== What you need to do ==
If a line in the entries below contains the word "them", it counts; report how many such lines there are, and only that number.

== Supplied material ==
──────────────────────────────

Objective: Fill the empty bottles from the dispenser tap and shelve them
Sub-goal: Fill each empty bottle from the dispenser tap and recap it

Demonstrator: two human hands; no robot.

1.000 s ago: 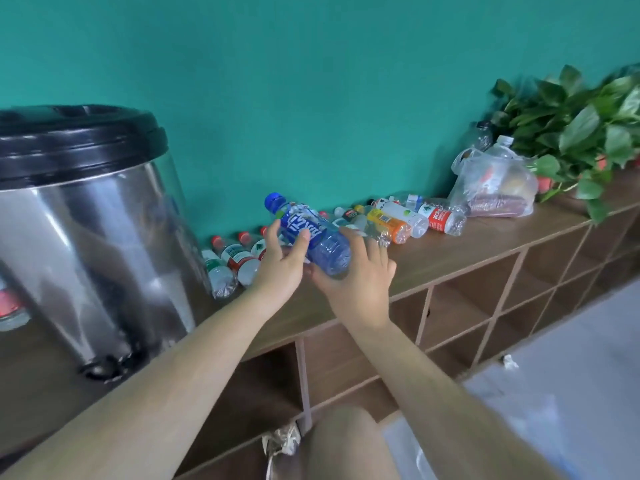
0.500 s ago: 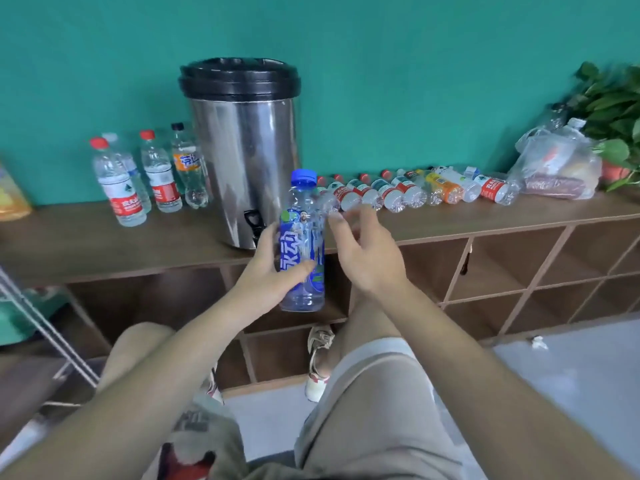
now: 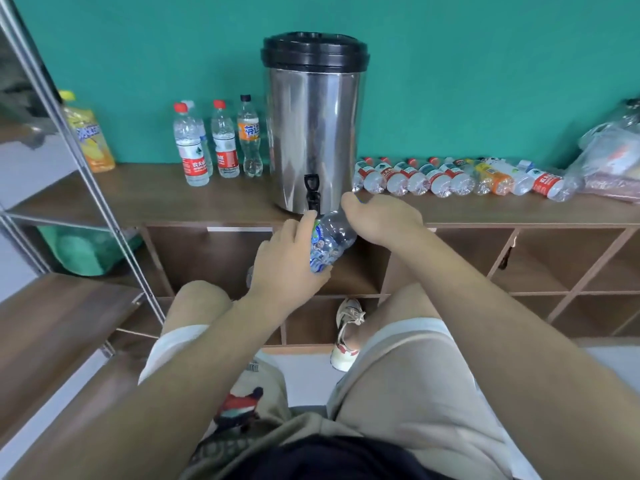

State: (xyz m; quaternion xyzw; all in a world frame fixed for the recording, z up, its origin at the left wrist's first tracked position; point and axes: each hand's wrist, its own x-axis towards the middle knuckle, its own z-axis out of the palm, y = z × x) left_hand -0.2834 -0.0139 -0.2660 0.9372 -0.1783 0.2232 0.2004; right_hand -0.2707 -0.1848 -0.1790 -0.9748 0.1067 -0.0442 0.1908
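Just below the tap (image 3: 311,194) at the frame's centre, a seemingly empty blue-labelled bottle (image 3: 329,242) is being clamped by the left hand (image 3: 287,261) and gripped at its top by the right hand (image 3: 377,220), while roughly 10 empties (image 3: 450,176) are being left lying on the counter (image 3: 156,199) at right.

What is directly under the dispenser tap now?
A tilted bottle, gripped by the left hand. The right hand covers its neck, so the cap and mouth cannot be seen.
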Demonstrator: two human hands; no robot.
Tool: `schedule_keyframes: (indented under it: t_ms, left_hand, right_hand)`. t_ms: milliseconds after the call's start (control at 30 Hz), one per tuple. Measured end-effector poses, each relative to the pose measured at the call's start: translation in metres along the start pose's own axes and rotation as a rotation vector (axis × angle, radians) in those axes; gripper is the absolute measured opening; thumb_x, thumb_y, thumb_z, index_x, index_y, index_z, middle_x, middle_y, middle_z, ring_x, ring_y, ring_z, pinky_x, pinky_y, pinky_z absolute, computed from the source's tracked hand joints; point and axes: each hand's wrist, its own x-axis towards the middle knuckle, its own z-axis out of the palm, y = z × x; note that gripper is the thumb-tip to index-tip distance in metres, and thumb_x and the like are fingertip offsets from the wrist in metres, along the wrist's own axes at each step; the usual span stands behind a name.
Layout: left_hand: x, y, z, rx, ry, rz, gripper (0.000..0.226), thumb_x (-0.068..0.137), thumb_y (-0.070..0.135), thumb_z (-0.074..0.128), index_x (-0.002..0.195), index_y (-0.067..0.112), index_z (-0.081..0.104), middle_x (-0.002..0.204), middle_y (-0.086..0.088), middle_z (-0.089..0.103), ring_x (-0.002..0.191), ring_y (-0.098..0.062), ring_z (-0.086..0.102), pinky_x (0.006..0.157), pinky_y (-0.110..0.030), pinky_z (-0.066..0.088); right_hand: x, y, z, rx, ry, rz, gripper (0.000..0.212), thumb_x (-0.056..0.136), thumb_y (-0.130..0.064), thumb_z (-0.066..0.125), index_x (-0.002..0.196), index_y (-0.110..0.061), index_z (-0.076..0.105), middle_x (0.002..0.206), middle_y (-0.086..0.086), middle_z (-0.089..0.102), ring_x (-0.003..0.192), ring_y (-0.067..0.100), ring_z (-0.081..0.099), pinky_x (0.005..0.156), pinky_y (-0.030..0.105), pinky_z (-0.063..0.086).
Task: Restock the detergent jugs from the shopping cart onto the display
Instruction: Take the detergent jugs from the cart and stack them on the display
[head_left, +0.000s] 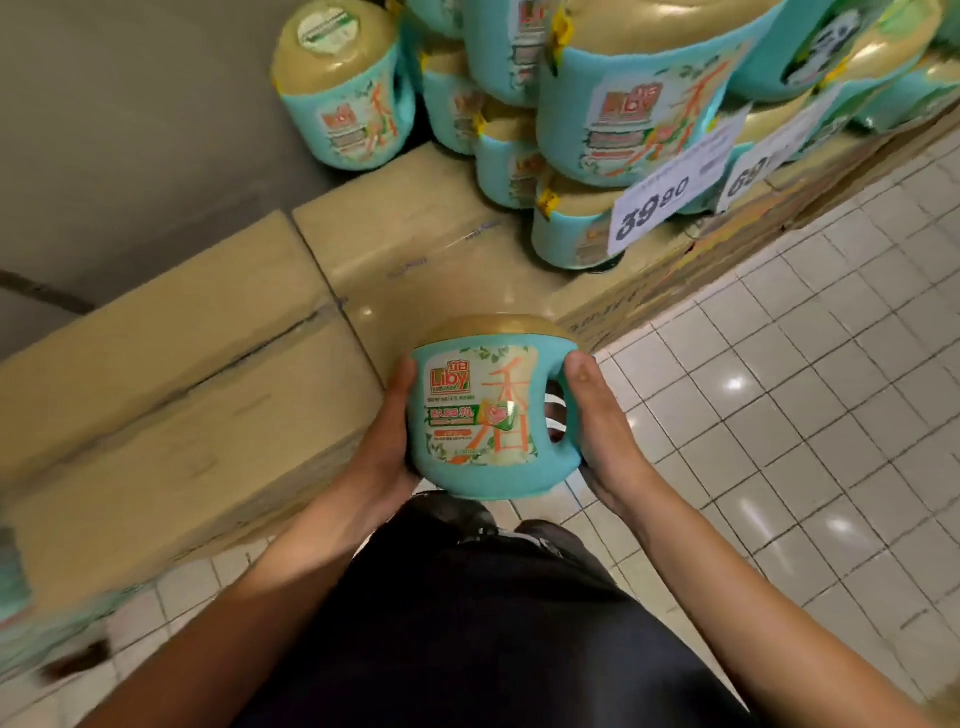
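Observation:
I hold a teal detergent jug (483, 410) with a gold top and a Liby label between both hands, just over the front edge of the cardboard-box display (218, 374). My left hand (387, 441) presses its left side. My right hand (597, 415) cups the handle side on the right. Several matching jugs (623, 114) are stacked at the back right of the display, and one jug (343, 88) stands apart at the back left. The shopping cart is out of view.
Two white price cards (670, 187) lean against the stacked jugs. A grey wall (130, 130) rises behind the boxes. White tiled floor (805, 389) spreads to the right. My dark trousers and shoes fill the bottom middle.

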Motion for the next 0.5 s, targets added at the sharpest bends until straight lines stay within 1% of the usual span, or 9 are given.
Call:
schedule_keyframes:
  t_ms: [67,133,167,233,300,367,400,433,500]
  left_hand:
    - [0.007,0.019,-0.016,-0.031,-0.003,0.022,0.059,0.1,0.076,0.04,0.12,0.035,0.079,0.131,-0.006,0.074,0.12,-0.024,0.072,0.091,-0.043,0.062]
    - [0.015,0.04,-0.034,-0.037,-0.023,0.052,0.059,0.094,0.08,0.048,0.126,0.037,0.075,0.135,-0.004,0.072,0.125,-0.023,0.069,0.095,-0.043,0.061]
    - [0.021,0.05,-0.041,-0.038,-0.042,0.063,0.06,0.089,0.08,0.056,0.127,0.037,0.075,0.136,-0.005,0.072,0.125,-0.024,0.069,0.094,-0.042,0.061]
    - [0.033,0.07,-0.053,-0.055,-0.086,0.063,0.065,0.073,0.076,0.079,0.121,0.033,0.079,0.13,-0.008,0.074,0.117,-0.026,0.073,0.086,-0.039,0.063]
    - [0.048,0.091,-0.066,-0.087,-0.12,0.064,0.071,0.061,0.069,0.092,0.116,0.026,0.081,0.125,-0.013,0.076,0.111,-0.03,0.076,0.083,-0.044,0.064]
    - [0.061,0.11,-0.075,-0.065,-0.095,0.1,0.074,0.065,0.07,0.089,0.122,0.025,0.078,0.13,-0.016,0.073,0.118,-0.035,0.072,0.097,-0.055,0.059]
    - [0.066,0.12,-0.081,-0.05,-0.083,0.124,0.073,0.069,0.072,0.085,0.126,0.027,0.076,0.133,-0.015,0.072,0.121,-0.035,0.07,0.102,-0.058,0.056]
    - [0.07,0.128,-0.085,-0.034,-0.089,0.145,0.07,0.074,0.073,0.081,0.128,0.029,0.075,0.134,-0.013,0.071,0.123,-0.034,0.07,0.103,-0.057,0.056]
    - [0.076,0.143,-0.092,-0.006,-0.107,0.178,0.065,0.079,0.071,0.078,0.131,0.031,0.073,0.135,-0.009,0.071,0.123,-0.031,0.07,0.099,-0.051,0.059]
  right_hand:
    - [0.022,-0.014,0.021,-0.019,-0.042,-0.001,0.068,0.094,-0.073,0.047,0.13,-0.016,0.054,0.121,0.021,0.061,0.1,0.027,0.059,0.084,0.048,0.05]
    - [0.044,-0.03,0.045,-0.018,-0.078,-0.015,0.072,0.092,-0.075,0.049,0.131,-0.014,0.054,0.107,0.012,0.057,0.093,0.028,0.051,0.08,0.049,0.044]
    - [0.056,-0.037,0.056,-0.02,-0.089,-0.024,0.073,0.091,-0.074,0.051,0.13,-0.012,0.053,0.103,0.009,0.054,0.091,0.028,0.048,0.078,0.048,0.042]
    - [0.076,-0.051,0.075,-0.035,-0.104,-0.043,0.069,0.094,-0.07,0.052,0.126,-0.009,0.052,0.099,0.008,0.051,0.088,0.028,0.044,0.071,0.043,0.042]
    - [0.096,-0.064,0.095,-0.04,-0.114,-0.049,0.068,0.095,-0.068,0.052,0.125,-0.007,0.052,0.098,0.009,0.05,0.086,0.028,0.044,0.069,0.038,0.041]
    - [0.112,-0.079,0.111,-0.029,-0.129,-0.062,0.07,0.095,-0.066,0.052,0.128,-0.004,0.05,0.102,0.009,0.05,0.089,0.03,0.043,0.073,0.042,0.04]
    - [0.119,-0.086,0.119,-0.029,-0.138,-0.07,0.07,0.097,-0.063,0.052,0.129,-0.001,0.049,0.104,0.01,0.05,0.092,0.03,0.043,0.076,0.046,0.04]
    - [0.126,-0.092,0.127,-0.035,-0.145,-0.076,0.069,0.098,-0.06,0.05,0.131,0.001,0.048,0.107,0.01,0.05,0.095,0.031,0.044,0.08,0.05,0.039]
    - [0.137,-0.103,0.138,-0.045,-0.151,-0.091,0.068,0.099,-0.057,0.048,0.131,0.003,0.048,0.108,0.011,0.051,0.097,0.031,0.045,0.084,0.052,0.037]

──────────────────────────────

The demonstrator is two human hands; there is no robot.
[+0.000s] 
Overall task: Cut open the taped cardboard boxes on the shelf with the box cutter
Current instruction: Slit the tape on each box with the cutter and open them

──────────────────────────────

== Output below ==
3